■ **Task to complete**
Read through the material below and copy each line in which the word "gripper" occurs.

■ **Collected data**
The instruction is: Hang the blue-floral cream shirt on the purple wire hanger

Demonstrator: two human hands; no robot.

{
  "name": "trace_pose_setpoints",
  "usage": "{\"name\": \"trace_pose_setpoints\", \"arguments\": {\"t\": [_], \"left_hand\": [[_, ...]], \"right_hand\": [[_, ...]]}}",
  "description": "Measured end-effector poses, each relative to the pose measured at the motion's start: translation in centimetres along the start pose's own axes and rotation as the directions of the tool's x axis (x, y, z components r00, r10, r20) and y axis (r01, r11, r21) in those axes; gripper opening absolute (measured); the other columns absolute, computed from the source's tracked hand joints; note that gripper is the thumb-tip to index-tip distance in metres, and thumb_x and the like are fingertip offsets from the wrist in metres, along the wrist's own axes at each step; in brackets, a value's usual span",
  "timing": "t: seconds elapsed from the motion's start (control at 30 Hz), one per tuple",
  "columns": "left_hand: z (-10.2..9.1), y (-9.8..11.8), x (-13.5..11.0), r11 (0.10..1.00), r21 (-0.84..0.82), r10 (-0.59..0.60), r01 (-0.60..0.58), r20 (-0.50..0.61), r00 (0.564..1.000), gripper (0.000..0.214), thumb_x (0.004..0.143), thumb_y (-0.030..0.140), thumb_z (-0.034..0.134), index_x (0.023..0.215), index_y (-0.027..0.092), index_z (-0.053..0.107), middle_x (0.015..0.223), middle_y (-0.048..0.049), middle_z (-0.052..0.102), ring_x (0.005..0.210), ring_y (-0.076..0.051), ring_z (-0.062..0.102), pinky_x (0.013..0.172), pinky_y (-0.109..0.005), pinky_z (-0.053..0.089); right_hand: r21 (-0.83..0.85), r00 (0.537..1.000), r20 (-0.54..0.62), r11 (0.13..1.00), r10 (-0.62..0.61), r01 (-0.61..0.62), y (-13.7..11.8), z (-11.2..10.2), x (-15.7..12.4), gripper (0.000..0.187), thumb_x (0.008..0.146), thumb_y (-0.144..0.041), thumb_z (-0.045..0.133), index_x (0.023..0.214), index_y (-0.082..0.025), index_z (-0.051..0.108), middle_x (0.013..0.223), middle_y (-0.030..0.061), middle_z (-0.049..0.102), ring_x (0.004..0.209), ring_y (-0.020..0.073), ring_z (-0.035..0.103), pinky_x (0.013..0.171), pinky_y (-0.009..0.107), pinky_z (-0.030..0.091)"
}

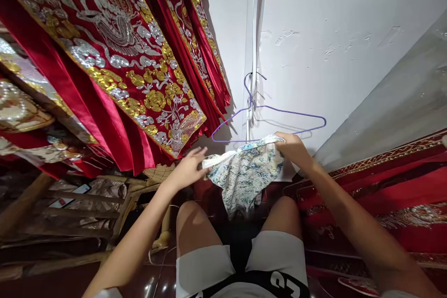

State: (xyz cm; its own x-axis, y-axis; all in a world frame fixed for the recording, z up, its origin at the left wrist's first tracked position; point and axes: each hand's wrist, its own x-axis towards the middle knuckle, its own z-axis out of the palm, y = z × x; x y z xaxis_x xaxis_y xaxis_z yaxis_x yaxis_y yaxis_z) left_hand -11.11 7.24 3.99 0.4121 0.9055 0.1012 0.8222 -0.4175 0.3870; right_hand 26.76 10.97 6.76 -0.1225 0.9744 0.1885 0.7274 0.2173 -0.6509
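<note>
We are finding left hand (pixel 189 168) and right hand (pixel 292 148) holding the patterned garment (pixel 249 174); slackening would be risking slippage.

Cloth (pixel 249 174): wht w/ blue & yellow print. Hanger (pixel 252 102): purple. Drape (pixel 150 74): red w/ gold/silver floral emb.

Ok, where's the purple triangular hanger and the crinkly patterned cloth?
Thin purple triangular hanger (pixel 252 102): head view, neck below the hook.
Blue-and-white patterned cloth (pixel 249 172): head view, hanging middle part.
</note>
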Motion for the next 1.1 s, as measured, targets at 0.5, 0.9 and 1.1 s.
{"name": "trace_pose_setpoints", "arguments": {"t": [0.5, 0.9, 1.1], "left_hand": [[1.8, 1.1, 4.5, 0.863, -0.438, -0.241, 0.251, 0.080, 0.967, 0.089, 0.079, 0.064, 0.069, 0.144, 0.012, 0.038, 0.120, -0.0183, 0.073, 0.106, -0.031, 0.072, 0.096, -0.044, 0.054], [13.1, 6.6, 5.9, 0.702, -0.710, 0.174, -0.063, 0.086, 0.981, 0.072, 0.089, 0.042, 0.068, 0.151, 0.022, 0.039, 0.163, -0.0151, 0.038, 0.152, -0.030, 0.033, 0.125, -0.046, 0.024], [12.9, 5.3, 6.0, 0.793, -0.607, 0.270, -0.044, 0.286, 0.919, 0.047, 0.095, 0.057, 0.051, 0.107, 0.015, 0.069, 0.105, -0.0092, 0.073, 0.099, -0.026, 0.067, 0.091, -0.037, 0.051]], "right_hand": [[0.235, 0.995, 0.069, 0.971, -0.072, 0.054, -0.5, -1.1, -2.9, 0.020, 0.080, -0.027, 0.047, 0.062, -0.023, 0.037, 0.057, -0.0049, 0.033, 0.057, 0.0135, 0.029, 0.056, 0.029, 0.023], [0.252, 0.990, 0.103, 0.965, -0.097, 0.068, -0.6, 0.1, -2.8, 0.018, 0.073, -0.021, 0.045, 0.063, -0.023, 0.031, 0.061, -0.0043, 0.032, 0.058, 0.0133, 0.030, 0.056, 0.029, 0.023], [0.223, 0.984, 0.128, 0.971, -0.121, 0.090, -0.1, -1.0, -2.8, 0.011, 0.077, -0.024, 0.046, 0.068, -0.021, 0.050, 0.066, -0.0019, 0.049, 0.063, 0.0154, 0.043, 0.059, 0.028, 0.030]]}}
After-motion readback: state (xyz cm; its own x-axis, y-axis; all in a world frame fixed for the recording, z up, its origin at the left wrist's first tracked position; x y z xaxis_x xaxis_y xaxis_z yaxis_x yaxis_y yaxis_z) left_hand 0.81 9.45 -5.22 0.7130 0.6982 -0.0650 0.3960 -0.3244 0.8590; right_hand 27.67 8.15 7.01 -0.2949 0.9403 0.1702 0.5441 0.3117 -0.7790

■ **Answer box**
  "description": "Measured end-effector poses, each relative to the pose measured at the motion's start: translation in centimetres along the start pose's own axes and rotation as the directions of the tool's x axis (x, y, z components r00, r10, r20) and y axis (r01, r11, r21) in those axes; gripper opening absolute (measured); the other columns absolute, computed from the source's tracked hand joints; note that gripper is the thumb-tip to index-tip distance in metres, and thumb_x and the like are fingertip offsets from the wrist in metres, along the wrist's own axes at each step; in brackets, a value's usual span",
  "columns": "left_hand: z (-10.2..9.1), y (-9.8..11.8), x (-13.5..11.0), r11 (0.10..1.00), r21 (-0.84..0.82), r10 (-0.59..0.60), r01 (-0.60..0.58), r20 (-0.50..0.61), r00 (0.564..1.000), gripper (0.000..0.214), thumb_x (0.004..0.143), thumb_y (-0.030..0.140), thumb_z (-0.034..0.134), index_x (0.023..0.215), index_y (-0.027..0.092), index_z (-0.053..0.107), middle_x (0.015..0.223), middle_y (-0.048..0.049), middle_z (-0.052..0.102), ring_x (0.005..0.210), ring_y (-0.076..0.051), ring_z (-0.062..0.102), pinky_x (0.013..0.172), pinky_y (-0.109..0.005), pinky_z (-0.053..0.089); right_hand: r21 (-0.83..0.85), r00 (0.537..1.000), r20 (-0.54..0.62), r11 (0.13..1.00), r10 (-0.62..0.61), r01 (-0.61..0.62), y (-13.7..11.8), z (-11.2..10.2), x (-15.7..12.4), gripper (0.000..0.187), thumb_x (0.008..0.146), thumb_y (-0.144..0.041), thumb_z (-0.045..0.133), index_x (0.023..0.214), index_y (-0.082..0.025), index_z (-0.051..0.108), middle_x (0.013..0.223), middle_y (-0.030..0.061), middle_z (-0.049..0.102), ring_x (0.004..0.209), ring_y (-0.020..0.073), ring_z (-0.035..0.103), pinky_x (0.013..0.171), pinky_y (-0.009..0.107), pinky_z (-0.030..0.091)"

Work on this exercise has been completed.